But seriously, The Chaser’s War on Everything and various subsequent shows the team did ended-up being the kinds of comedies that politicians sort of embraced – and even voluntarily participated in. And that’s never a good look for a satire show. Satirical comedy should avoid interaction with actual politicians so it’s always free to give it to them when they deserve it. And that’s something The Chaser team have never understood. For them, it’s great because the politicians are on the show, joining in their silly japes. And it doesn’t matter to them that by having politicians on their shows, they’re making those politicians look like good sports, rather than doing their jobs as political comedians and calling politicians out when they deserve it.

It’s one of the many problems with The Weekly with Charlie Pickering, a show that’s become so feeble in its approach that it’s barely bothering to even be topical anymore. Pickering still occasionally fronts a piece about something bad happening in the world, but it’s something we mostly know about already because better outlets have already covered it better.

The Weekly is basically a magazine show that’s on late enough at night to include swearing. In topical satire terms, it just sort of hums along like a mild case of tinnitus. But, hey, at least you got that tinnitus by listening to good music and interesting podcasts. The Weekly as we pointed out recently, doesn’t even seem to get talked about anymore. It’s just there. Presumably because after Australian comedy’s experience making some of the above, it’s the best option there is. Hey, at least people are prepared to tune in for it. Who cares if it’s a bit crap?

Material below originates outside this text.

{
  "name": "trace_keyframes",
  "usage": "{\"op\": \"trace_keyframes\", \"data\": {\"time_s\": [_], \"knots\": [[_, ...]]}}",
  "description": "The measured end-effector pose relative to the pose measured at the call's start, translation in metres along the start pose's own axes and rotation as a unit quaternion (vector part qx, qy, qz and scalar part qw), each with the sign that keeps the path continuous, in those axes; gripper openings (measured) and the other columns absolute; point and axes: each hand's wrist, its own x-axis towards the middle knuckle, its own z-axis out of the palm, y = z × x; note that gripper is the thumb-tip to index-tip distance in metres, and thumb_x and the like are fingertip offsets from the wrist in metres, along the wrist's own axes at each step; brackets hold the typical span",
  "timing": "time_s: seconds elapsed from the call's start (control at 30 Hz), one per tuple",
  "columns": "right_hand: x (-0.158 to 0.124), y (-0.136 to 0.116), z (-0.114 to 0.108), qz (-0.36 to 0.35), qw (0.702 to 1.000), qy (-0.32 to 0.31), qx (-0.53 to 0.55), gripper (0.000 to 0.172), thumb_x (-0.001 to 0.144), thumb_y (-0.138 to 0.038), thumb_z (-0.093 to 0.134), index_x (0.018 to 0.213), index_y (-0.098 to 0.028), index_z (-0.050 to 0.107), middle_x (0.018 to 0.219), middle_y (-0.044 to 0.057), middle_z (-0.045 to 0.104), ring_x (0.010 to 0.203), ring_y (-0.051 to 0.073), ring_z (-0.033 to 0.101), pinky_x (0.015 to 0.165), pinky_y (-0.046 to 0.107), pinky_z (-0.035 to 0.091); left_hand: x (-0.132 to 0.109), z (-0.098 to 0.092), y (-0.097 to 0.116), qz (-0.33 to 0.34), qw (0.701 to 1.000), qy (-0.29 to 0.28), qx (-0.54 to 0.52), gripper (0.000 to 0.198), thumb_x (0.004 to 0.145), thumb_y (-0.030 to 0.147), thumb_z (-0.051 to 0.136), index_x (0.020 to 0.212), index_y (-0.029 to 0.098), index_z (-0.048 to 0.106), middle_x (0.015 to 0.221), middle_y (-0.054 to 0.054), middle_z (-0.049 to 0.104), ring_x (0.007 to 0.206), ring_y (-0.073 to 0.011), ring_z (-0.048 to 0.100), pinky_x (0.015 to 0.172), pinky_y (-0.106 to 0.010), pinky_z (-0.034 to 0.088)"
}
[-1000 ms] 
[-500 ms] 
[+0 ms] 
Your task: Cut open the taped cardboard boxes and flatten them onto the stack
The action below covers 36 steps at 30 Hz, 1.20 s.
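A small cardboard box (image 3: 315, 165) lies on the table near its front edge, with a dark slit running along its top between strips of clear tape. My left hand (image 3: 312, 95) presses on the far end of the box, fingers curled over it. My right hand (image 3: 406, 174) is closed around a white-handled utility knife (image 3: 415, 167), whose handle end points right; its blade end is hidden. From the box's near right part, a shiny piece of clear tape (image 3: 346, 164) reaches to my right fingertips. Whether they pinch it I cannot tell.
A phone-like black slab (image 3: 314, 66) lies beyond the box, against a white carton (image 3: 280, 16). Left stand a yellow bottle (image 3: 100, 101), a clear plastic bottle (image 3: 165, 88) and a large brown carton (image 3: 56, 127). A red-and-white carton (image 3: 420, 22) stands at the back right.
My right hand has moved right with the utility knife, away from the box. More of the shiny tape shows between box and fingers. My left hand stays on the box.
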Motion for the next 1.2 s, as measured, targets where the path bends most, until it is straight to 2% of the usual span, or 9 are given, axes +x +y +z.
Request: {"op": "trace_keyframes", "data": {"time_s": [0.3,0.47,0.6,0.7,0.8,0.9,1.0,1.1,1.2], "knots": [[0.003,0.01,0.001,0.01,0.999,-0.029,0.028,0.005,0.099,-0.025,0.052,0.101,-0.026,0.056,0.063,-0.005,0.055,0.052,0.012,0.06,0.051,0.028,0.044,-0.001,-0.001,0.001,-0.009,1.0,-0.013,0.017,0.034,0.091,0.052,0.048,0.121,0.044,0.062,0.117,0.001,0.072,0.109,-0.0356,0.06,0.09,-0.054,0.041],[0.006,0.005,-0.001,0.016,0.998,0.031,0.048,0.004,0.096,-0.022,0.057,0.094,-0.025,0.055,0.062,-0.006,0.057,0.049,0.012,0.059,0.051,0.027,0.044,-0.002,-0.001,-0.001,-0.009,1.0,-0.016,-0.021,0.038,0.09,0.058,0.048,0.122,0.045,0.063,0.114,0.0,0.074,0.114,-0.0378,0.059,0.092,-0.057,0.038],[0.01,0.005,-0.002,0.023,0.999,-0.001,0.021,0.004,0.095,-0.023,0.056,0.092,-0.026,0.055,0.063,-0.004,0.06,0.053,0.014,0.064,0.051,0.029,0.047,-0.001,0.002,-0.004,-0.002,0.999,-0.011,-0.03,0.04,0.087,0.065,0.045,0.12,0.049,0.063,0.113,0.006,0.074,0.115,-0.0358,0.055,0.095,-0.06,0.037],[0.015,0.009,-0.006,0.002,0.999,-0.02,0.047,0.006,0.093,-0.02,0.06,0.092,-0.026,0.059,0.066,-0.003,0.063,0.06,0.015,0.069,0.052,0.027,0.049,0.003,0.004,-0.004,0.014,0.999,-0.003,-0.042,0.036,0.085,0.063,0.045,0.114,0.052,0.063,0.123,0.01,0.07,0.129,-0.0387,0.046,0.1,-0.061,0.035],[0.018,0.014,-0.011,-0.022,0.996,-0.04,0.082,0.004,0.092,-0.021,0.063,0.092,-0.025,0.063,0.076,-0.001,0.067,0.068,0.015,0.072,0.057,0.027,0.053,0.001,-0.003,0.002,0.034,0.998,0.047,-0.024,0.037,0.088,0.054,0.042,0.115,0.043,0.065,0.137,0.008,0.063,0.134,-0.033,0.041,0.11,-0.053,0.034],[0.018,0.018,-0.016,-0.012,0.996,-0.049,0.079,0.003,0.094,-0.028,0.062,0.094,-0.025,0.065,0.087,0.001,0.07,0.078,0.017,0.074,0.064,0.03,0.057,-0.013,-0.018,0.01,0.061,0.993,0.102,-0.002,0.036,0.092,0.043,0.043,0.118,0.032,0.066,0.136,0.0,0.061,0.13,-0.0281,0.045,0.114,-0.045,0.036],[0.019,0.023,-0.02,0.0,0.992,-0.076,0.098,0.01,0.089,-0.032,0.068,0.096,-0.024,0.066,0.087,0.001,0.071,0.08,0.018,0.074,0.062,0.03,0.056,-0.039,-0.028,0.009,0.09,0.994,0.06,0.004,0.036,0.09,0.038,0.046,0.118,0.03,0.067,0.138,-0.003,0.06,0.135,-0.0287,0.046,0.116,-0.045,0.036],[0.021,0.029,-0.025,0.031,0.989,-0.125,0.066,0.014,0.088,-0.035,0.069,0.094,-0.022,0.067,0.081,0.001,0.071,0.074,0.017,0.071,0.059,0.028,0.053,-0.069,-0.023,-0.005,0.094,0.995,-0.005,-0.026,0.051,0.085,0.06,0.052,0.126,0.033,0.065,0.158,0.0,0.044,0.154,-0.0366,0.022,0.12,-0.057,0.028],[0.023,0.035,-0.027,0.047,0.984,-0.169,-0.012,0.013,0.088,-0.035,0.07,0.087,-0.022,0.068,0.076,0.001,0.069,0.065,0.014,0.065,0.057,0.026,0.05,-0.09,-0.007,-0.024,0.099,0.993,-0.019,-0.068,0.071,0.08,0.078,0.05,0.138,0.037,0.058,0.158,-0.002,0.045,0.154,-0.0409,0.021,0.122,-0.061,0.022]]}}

Humming along like a mild case of tinnitus

And while this article has mainly looked at shows which were obviously, short-livedly awful, it’s the shows that plod on forever that are kind of the real problem. The shows that are safe, inoffensive and unoriginal, the shows that people are prepared to tune in for, but mainly so they can kill some time. Shows like The Weekly, that no one would miss if they didn’t exist, and that no one need ever have invented.

The Drama Builds

For years we’ve been complaining that Australian comedies keep trying to get more dramatic. But what about the flipside? No, not that crap “romantic comedy” starring Eddie Izzard that was nominated for a Tumblie last year: what about the Australian dramas trying to muscle in on comedy’s turf?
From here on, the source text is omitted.